■ WORK TO COMPLETE
Using the listing below, count every line that contains the word "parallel"; respond with the count alone.

■ INFORMATION SUPPLIED
_ _ _

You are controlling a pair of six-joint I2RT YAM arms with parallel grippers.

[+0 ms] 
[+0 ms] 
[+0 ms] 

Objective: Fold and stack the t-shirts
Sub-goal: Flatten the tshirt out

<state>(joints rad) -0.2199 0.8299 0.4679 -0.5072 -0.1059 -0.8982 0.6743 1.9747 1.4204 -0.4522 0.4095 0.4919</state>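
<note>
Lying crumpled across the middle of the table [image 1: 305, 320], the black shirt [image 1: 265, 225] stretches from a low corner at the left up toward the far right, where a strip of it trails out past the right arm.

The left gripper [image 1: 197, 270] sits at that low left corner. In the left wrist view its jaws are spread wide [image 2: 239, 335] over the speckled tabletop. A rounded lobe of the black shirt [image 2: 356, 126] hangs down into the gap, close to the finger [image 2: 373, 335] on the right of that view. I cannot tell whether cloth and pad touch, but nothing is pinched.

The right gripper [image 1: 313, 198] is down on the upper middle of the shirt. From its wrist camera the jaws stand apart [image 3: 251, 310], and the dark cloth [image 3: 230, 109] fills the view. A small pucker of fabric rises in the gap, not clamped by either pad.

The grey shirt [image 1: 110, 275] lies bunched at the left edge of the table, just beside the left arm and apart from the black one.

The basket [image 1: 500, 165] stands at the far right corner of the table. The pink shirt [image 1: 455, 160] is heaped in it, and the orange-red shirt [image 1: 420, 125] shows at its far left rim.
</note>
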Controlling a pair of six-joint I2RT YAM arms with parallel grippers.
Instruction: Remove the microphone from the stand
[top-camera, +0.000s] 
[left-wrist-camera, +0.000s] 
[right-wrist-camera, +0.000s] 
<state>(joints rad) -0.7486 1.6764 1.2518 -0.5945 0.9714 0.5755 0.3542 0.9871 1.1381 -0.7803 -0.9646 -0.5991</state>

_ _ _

■ SOLUTION TO THIS EXERCISE
2